Gemeinsam ist allen, dass sie Jäger sind – sie ernähren sich von Insekten –, und dass es nur eine Paarungszeit im Jahr gibt. Die Weibchen synchronisieren sich miteinander, sie werden alle zur gleichen Zeit bereit. Dann sind die Männchen es auch. Aber nicht überall fordert ihr selbstmörderischer Sex gleich viele Opfer, die Zahlen ändern sich mit der Geografie und der Topologie: Je höher in den Bergen die Beutelratten hausen und je näher am Pol, desto mehr Männchen sterben. Denn die Weibchen richten ihre bereite Zeit so ein, dass sie dann kommt, wenn Futter da ist, wenn die Insekten schwärmen. Das ist jedes Jahr zu absehbar gleichen Zeiten. Aber je kälter es ist – je höher im Gebirge, je näher am Pol –, desto kürzer ist das Zeitfenster, und die Jungen müssen bei Beuteltieren nach der Geburt lange versorgt werden.

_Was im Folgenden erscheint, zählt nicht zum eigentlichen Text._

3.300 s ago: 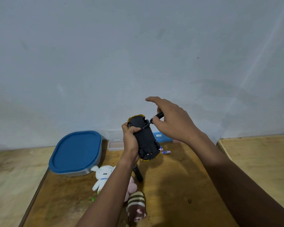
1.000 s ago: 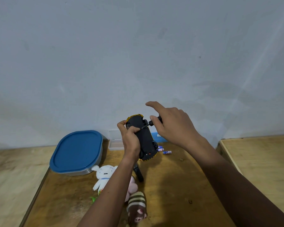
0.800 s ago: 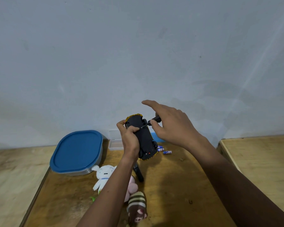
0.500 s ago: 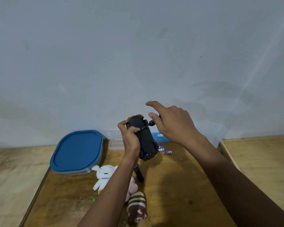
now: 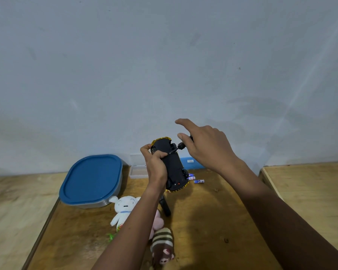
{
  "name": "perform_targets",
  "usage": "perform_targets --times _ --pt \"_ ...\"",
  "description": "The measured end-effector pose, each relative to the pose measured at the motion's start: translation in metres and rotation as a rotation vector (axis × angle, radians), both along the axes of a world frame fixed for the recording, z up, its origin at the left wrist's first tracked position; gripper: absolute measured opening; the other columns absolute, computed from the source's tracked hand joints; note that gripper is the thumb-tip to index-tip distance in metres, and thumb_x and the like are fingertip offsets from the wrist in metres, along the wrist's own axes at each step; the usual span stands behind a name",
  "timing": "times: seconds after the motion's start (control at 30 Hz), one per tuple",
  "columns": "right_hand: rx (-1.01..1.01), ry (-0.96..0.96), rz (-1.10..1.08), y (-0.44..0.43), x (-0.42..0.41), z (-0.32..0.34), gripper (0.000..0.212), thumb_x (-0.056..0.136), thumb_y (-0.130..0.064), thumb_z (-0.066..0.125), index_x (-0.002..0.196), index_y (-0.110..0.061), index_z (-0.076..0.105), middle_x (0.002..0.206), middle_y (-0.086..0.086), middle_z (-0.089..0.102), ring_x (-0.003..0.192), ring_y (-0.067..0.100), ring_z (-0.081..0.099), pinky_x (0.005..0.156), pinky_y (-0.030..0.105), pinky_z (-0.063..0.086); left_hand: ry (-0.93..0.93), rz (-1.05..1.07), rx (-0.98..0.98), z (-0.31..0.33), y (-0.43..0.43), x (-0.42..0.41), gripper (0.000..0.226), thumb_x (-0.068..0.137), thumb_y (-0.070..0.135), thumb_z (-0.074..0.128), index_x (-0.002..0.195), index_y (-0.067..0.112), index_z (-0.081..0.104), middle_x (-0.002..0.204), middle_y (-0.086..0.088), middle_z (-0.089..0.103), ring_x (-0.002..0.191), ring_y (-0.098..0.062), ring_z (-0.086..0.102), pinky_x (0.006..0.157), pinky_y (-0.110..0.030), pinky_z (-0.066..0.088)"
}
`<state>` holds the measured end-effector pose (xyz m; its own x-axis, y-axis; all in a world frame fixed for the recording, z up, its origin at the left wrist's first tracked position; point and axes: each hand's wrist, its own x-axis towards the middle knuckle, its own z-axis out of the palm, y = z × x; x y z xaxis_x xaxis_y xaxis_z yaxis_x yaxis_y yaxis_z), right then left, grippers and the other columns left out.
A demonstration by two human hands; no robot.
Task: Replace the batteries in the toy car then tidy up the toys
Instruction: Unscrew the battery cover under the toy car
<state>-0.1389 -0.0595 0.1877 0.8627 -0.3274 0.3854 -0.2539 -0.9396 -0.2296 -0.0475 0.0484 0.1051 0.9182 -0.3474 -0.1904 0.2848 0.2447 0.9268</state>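
Observation:
My left hand (image 5: 156, 166) grips the toy car (image 5: 172, 165) above the table, its black underside turned toward me and a yellow edge showing at both ends. My right hand (image 5: 205, 148) holds a small black screwdriver (image 5: 179, 147) between thumb and fingers, index finger raised. The screwdriver tip touches the car's underside near its upper end. Small blue and white batteries (image 5: 199, 181) lie on the table just right of the car.
A grey container with a blue lid (image 5: 91, 180) stands at the left. A white plush (image 5: 124, 208), a pink plush (image 5: 158, 221) and a brown striped plush (image 5: 163, 245) lie in front. A black object (image 5: 165, 207) lies below the car. A clear tray (image 5: 138, 171) and blue box (image 5: 189, 162) stand by the wall.
My right hand's fingers have shifted round the screwdriver handle, back and forth, while the tip stays on the car. My left hand and the car have barely moved.

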Motion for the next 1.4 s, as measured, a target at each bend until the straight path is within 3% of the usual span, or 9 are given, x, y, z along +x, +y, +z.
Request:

Das hat im Zuge der Evolution die Männchen in Sexmaschinen verwandelt, sie haben etwa extrem große Penisse und produzieren extrem viel Sperma. Mit beidem kämpfen sie gegen die Konkurrenz, und sie tun das generell nicht vor der Kopulation – wie etwa die Hirsche das tun –, sie tun es danach. Sie kämpfen nicht um die Weibchen, sie kämpfen in ihnen: Spermienkonkurrenz. Die Weibchen können Sperma tagelang einlagern, und am Ende können in einem Wurf von acht Jungen vier verschiedene Väter stecken. So schlagen Geografie und Topologie auf die Lebensplanung und den Sex durch.

 Nicht nur so: Große Höhe kann auch Treue befördern. Das hat Frances Bonier (Kingston, Kanada) an Tieren bemerkt, die man lange für besonders treu hielt: an Sperlingsvögeln. „Über 90 Prozent aller Subfamilien leben monogam. Polyandrie ist unbekannt.“ Das stand noch 1969 in einem maßgeblichen Review. Und wenn man die Spatzen beobachtet, sieht ja auch alles danach aus: Sie sind zu zweit.

Aber dann kam die Molekularbiologie und sah in den Genen der Jungen nach: Es ist exakt umgekehrt, das Spatzenleben sieht nur so traut aus. Bei 86 Prozent aller Subfamilien wird jede Gelegenheit zum Seitensprung genutzt, zumindest unten im Tal. Oben auf den Bergen ist es anders, das zeigt der Vergleich von Sperlinsfamilien, die unten und oben leben: Steigende Seehöhe bringt engere Bande (American Naturalist, November 2013). 

Brutpflege? Gern! Bei eigenen Jungen! 

Denn bei den Spatzen werden die Jungen anders aufgezogen als bei den Beutelratten. Bei ihnen sind nicht nur die Mütter zuständig, die Väter tun bei der Brutpflege mit. Sie investieren viel, aber nur dann, wenn sie sicher sind, dass die Jungen wirklich ihre eigenen sind. Deshalb springen die Weibchen im Gebirge weniger zur Seite, und die Männchen finden weniger Gelegenheit dazu.